Task requirements
In the entries below, the lines from the one with "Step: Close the" through the one with "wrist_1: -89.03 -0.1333" are to be copied exactly; both ends count.

Extracted records

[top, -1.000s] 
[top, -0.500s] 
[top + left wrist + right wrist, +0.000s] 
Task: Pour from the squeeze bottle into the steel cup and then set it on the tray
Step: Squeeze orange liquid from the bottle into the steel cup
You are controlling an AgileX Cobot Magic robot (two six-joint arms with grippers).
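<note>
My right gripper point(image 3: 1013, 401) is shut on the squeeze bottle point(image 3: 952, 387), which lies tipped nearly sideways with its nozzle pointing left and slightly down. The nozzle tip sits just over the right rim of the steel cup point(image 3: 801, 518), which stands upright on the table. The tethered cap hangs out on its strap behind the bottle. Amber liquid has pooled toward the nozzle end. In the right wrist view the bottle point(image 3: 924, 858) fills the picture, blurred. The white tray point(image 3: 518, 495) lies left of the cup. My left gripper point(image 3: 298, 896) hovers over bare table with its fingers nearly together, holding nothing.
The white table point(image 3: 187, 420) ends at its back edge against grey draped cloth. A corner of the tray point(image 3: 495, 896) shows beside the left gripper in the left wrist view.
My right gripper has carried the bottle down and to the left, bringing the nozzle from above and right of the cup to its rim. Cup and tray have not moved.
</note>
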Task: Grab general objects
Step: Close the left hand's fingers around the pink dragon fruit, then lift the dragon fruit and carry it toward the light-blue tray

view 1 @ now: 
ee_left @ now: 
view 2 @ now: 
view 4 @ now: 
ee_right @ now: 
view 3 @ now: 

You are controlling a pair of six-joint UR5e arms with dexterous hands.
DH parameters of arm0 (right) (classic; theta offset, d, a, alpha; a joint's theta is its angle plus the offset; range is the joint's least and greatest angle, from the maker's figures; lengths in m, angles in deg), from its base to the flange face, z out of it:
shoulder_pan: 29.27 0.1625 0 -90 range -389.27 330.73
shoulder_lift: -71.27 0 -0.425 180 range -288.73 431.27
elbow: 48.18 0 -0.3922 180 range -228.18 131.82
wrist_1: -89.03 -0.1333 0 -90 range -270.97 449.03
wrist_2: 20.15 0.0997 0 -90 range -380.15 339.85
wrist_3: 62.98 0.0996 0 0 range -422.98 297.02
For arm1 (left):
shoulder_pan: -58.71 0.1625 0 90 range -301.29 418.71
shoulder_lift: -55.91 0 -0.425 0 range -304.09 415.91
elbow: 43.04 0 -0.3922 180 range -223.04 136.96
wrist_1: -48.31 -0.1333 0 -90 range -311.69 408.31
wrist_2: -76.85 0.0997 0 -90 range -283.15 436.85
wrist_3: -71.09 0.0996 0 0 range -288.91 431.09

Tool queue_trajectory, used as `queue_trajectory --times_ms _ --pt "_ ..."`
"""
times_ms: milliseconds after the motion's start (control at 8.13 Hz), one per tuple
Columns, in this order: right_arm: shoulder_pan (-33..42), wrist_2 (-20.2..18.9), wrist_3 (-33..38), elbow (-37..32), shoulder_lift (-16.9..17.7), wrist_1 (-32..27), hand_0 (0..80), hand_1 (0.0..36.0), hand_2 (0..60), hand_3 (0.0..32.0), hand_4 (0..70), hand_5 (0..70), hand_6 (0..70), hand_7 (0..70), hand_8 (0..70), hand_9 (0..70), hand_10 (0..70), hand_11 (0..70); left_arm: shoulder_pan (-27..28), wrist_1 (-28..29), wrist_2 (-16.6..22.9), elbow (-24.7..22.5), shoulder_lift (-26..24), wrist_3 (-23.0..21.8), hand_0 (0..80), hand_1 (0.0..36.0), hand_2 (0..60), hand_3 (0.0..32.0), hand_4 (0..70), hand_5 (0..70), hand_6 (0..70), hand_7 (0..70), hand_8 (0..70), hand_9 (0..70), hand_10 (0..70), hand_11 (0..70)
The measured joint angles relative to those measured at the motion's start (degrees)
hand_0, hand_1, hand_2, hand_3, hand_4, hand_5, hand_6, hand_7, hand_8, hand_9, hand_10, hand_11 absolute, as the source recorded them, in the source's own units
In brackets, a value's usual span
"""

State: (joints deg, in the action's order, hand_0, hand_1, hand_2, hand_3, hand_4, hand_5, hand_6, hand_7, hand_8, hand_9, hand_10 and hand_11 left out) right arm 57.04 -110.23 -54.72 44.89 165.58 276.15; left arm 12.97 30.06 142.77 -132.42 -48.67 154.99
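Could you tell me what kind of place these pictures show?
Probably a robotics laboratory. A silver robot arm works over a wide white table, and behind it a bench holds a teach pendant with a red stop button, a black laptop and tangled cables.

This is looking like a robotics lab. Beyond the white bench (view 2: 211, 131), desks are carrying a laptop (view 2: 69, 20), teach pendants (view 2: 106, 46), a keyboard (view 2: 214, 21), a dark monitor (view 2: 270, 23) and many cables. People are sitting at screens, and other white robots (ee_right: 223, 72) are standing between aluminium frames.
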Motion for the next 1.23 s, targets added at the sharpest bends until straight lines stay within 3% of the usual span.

Written response
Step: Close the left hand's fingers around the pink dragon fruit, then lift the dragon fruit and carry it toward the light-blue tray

view 1 @ now: 
ee_left @ now: 
view 2 @ now: 
view 4 @ now: 
ee_right @ now: 
view 3 @ now: 

You are controlling a pair of six-joint UR5e arms with dexterous hands.
DH parameters of arm0 (right) (classic; theta offset, d, a, alpha; a joint's theta is its angle plus the offset; range is the joint's least and greatest angle, from the maker's figures; lengths in m, angles in deg), from its base to the flange face, z out of it:
shoulder_pan: 29.27 0.1625 0 -90 range -389.27 330.73
shoulder_lift: -71.27 0 -0.425 180 range -288.73 431.27
elbow: 48.18 0 -0.3922 180 range -228.18 131.82
wrist_1: -89.03 -0.1333 0 -90 range -270.97 449.03

At this stage, the exercise is finished.